If you want to try it out yourself, here is what you need:
- The Processor Expert port files are published on GitHub.
- The updated Processor Expert components are on SourceForge(see this article for how to install it).
- An example project for the TWR-56F8400 is published on GitHub.
- Additionally, the FreeRTOS port has been published in the FreeRTOS community section.
Happy DSC’ing 🙂
PS: Thanks to Ricky for his help and contribution!
On the basis of your project “LED Flash lab on FreeRTOS”
I used DCS56F8323.
Problems with Misaligned Long Word Access for access to the structure xSemaphoreParameters.
I do not have that board, and I don’t see this happening with my 56F84xx board.
Could you try changing
#define portBYTE_ALIGNMENT 1
in portmacro.h and use a value of 4? And let me know if this helps?
I did so, the bug is fixed.
I used when testing your port FreeRTOS V7.6.0.
thanks for confirming this. I have fixed it now in the GitHub sources. Let me know if you find anything else, or if you need an updated component.

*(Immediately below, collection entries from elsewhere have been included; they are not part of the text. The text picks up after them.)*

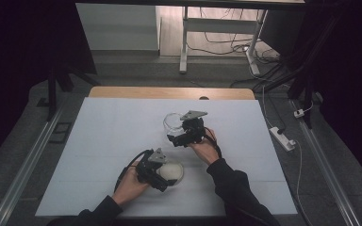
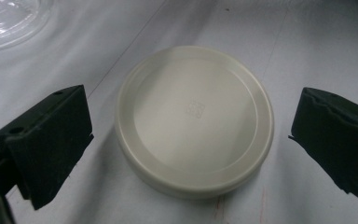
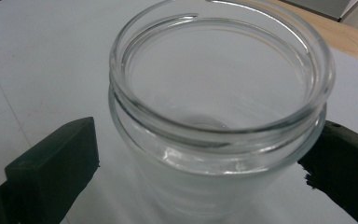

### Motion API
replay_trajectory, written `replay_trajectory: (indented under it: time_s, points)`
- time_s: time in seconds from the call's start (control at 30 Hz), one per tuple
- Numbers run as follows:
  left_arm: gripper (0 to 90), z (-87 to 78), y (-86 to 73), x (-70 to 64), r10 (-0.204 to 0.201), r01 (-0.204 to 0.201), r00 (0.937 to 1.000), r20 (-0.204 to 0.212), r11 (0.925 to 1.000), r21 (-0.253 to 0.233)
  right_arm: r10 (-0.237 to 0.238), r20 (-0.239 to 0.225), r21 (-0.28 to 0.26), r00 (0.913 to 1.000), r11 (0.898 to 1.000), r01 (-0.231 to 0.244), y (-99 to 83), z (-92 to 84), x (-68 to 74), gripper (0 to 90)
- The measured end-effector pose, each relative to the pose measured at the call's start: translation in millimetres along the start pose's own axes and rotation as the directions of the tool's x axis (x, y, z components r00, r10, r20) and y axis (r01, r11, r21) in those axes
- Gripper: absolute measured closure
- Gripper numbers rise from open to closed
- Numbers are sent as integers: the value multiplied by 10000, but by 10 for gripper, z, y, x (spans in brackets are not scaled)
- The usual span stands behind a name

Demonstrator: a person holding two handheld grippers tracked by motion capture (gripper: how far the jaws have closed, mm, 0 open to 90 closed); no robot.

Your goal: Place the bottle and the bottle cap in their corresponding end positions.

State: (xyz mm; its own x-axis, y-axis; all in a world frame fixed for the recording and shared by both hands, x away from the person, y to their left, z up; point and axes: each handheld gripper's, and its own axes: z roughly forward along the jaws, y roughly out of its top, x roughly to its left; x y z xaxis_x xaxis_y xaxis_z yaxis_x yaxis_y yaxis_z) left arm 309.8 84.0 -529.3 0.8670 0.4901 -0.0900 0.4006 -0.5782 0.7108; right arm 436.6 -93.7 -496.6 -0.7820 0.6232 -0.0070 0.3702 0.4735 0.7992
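A round cream lid (image 2: 193, 121) lies flat on the white table cover, near the front middle of the table (image 1: 175, 169). My left gripper (image 2: 191, 133) is open with one jaw on each side of the lid, a gap showing on both sides; in the high view it (image 1: 162, 178) reaches the lid from the left. An empty clear glass jar (image 3: 219, 107) stands upright, mouth open, at the table's middle (image 1: 172, 120). My right gripper (image 3: 209, 156) straddles it, open, with a gap at the left jaw; it (image 1: 178, 134) comes from the right.
The white cover (image 1: 113, 136) spans the table, with a wooden strip (image 1: 169, 92) along the far edge. The jar's rim (image 2: 9, 18) shows at the top left of the left gripper view. A power strip (image 1: 283, 138) and cables lie on the floor at right.
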Motion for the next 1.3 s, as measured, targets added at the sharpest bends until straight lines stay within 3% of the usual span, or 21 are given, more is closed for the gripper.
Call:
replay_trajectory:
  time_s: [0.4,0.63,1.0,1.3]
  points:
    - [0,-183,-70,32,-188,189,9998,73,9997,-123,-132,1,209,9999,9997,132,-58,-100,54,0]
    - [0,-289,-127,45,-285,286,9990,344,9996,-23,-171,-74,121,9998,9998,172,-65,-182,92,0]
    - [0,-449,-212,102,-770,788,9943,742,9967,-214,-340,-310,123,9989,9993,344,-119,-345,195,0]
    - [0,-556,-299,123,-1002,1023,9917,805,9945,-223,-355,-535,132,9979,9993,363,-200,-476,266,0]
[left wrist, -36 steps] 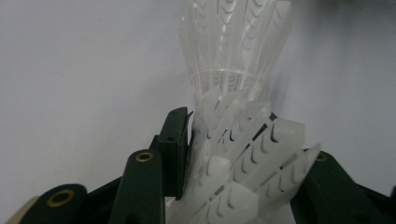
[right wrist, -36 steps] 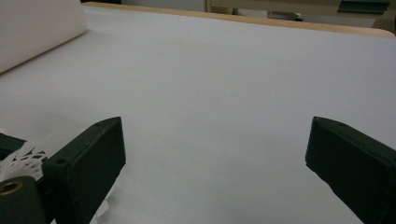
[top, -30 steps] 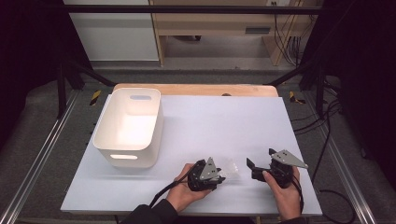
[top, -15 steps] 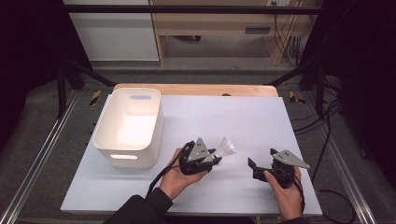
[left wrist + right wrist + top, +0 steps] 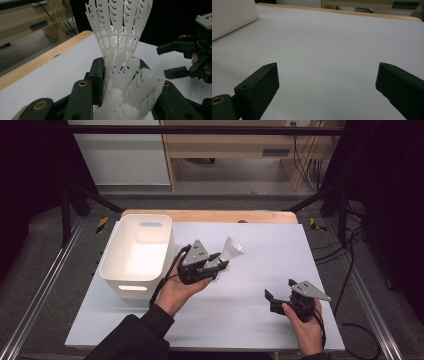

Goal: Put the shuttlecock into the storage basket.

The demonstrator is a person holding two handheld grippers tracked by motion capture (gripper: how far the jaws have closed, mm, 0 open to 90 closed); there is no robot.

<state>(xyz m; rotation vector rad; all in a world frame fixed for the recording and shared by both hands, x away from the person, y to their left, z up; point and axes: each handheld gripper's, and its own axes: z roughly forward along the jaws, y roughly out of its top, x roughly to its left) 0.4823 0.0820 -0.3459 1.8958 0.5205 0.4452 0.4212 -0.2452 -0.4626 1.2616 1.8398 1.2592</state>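
High view, left gripper [image 5: 216, 262] squeezing white shuttlecocks [image 5: 231, 251] — lifted above the bench [image 5: 260, 245], beside a white tub [image 5: 136, 251], right gripper [image 5: 278, 296] wide open — holding nothing

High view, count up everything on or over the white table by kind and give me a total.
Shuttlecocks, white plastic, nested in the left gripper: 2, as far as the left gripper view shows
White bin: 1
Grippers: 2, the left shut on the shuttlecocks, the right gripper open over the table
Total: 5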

Otherwise you could do the fix on your machine too.
How do I use your initial demo project for FreeRTOS and TWR-56F8400?
I’m starting to use the TWR-56F8400 and I think FreeRTOS will help me to use it with FreeMASTER…

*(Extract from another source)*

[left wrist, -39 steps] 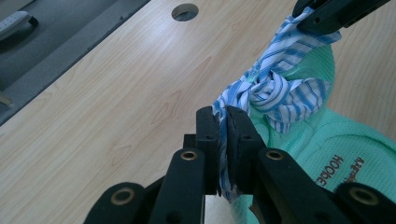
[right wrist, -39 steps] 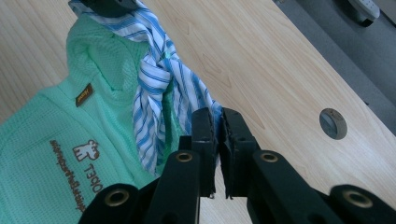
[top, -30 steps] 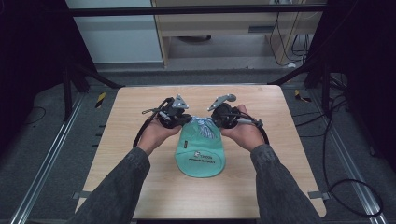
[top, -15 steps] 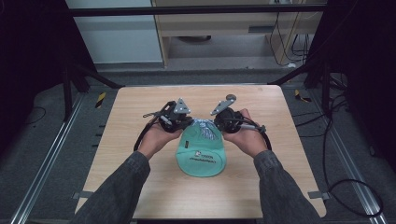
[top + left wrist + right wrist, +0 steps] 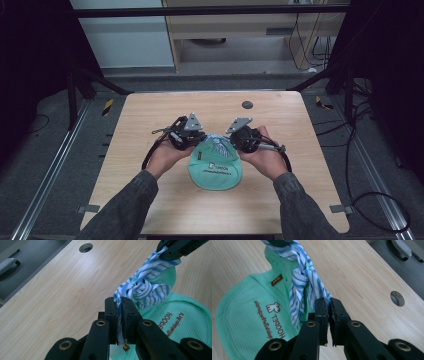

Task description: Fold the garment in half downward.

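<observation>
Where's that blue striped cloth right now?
In the high view the striped cloth sits mid-table, knotted at the far end of the green bag, stretched between the left tool and right tool, both clamped on it.

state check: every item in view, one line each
left tongs: shut on one end of the striped tie
right tongs: shut on the other end of the striped tie
striped tie: blue and white, knotted in the middle, stretched between both tongs
green bag: lying flat on the table, printed side up, neck bunched at the tie
table: bare wood, round hole at the far side
</observation>
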`<state>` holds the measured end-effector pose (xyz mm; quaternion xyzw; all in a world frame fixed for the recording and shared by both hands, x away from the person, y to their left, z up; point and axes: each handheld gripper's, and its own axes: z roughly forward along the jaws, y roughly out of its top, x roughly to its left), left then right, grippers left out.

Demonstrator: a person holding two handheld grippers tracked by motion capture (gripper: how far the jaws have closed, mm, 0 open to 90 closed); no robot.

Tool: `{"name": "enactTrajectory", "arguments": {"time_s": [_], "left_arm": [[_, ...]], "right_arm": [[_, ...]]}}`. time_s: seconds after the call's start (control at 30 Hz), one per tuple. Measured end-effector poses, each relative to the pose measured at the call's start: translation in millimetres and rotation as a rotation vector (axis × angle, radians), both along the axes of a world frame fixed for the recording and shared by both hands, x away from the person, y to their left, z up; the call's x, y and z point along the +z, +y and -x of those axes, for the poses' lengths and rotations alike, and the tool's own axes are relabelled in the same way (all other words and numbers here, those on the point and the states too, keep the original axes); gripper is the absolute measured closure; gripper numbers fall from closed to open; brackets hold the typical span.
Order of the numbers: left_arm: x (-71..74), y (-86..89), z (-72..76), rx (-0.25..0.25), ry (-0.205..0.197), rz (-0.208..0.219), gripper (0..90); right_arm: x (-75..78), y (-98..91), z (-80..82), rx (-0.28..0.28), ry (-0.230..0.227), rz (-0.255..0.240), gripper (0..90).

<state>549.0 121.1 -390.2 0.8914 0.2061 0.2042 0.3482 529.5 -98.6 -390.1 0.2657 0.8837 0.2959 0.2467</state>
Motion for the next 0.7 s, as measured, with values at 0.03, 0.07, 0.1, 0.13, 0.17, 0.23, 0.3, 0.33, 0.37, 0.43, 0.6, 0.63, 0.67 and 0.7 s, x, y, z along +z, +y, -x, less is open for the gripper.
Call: {"name": "enactTrajectory", "arguments": {"time_s": [0.03, 0.07, 0.1, 0.13, 0.17, 0.23, 0.3, 0.33, 0.37, 0.43, 0.6, 0.63, 0.67, 0.7], "left_arm": [[-0.6, -0.1, 1.8, -0.004, -0.003, -0.003, 84.2], [-1.3, -0.2, 4.0, -0.006, -0.003, -0.004, 84.1], [-2.4, 0.1, 6.4, -0.010, -0.008, -0.002, 84.1], [-3.7, 0.4, 8.6, -0.011, -0.008, 0.001, 84.1], [-5.2, 0.9, 10.4, -0.014, -0.005, 0.002, 84.1], [-8.6, 1.8, 13.8, -0.016, 0.003, 0.007, 84.2], [-11.5, 2.6, 16.9, -0.017, 0.004, 0.004, 84.2], [-12.5, 2.9, 18.4, -0.018, 0.008, 0.002, 84.2], [-12.5, 2.9, 18.4, -0.018, 0.008, 0.002, 84.1], [-14.8, 3.8, 22.0, -0.020, 0.013, -0.001, 84.0], [-17.0, 5.1, 27.1, -0.015, 0.017, 0.003, 83.9], [-17.5, 5.6, 28.3, -0.015, 0.016, 0.003, 83.9], [-18.2, 6.1, 29.5, -0.016, 0.018, 0.004, 83.9], [-18.8, 6.7, 30.8, -0.018, 0.022, 0.007, 83.9]], "right_arm": [[-1.1, -0.3, 1.3, 0.002, 0.002, 0.000, 85.1], [-2.5, -0.3, 2.7, 0.002, 0.000, -0.004, 85.0], [-3.9, -0.5, 4.1, 0.003, 0.001, -0.006, 85.0], [-4.7, -0.9, 5.9, 0.003, 0.007, -0.003, 85.0], [-6.3, -1.0, 7.7, 0.003, 0.004, -0.010, 85.0], [-9.2, -1.3, 11.1, 0.008, 0.007, -0.009, 85.0], [-12.5, -1.2, 14.1, 0.012, 0.010, -0.014, 85.1], [-13.8, -1.2, 15.5, 0.016, 0.016, -0.012, 85.1], [-15.4, -0.8, 16.6, 0.017, 0.014, -0.013, 85.1], [-18.1, -0.1, 18.5, 0.020, 0.017, -0.012, 85.1], [-22.9, 1.1, 20.5, 0.024, 0.026, -0.010, 85.0], [-23.2, 1.1, 20.7, 0.027, 0.026, -0.009, 85.0], [-23.6, 1.4, 21.5, 0.028, 0.029, -0.011, 85.0], [-24.1, 1.5, 22.2, 0.032, 0.029, -0.010, 85.0]]}}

Yes, using FreeRTOS made many things easier for me (but maybe I’m biased ;-). Not sure how familiar you are with Processor Expert? For sure you need my latest Processor Expert components installed from GitHub, see https://mcuoneclipse.com/2013/05/09/processor-expert-component-peupd-files-on-github/
Thank you Erich,
I’ve downloaded your PE components and they’re working great…
I’m a begginer at Processor Expert, so, where can I find tutorials to start using PE and FreeRTOS?
Thank you again.
Have a look at this one: https://mcuoneclipse.com/2012/09/29/tutorial-freedom-with-freertos-and-kinetis-l/
Some of the screenshot have changed since I wrote that one, but you should be able to follow the steps.

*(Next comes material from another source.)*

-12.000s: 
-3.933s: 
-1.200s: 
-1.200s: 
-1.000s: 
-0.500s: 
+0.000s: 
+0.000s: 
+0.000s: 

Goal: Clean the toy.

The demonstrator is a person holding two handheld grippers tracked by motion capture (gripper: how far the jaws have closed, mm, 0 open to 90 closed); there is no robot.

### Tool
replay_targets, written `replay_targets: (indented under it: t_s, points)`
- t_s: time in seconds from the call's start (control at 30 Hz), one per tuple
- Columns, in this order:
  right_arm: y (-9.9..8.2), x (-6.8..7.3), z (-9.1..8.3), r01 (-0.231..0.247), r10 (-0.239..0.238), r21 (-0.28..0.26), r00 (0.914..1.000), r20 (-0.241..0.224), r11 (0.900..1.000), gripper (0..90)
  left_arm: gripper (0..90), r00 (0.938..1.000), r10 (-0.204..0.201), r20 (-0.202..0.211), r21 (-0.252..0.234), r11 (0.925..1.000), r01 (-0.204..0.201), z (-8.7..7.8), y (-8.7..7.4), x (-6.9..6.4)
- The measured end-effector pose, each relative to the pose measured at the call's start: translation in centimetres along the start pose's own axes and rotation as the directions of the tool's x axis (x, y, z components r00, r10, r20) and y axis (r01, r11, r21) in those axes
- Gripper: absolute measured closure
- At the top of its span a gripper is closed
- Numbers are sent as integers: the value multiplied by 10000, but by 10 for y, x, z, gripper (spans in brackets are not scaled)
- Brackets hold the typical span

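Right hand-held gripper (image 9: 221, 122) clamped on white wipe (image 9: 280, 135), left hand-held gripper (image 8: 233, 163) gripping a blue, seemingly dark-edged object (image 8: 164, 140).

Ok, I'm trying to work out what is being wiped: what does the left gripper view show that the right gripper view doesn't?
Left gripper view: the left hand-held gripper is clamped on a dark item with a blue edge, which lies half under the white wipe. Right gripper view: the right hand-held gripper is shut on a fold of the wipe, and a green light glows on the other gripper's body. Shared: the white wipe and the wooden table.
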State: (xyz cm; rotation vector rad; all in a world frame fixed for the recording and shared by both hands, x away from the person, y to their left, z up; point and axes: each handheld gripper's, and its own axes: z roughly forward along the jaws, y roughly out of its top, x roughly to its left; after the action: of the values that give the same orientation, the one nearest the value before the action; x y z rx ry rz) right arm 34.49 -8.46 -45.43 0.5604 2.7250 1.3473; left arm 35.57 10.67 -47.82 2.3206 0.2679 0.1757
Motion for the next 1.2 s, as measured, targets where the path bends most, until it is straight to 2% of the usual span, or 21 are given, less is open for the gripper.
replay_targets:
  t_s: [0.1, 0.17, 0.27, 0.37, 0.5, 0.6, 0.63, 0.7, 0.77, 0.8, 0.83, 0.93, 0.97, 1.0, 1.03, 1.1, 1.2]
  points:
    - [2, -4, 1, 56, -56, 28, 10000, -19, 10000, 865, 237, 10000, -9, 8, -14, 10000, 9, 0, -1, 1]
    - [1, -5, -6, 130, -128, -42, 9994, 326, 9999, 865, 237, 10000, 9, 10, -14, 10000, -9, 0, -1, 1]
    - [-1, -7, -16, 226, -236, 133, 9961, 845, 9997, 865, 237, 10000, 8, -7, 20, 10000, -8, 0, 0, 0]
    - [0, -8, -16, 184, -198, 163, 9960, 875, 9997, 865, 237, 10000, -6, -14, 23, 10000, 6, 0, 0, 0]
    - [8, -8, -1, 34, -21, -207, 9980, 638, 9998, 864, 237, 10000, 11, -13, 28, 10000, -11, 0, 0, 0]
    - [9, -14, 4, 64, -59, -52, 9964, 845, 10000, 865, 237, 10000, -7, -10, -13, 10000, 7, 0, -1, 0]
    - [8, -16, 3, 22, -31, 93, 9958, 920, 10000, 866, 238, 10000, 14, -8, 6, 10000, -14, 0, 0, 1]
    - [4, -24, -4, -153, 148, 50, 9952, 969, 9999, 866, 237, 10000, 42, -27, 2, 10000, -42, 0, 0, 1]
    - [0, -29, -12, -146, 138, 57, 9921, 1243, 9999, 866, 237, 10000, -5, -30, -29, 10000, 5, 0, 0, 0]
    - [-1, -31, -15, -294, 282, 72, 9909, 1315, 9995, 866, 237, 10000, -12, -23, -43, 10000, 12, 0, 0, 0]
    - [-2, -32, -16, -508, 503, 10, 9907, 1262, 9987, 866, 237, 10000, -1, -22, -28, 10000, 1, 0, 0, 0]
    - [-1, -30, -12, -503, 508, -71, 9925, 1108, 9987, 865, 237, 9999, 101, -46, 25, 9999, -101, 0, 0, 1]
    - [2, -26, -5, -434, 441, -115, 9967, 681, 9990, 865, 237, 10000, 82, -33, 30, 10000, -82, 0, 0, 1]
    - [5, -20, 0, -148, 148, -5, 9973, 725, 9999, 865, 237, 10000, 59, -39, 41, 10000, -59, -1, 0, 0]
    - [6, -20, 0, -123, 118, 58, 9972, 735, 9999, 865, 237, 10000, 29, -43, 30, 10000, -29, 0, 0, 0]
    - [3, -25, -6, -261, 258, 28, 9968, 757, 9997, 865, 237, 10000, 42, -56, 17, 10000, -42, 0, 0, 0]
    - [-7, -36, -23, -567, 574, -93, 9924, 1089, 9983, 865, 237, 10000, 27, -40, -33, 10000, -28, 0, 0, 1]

I am using FreeRTOS 8.2 on the DSC 56F84789 and other family members thanks to this fine work. I would like to post a bug report. I do not know if this is the correct place. If a task has an entry point that is greater than 16 bits the RTOS crashes. The reason is that the routine that sets up the task stack does not properly initialize the top 5 bits of the return address which are embedded in the SR and popped off the stack by the first RTS that gets the task started. I worked around the problem by making sure that all of the task entry points were in the first 64K words of address space. It would be nice to fix this in a later version of the port.c code. Thank you
Unfortunately, I’m not using DSC any more, and I’m not sure if I even have that 56F8400 board still somewhere. I’m happy to incorporate any source changes/fix you have, but probably I won’t be able to verify it. Would that work for you? So if you could post the needed changes, I will make that change?
Thank you for your quick reply Erich. I did not fix the port.c code. Rather I modified my own source code to work around the problem. If I do fix the port.c code I will post it.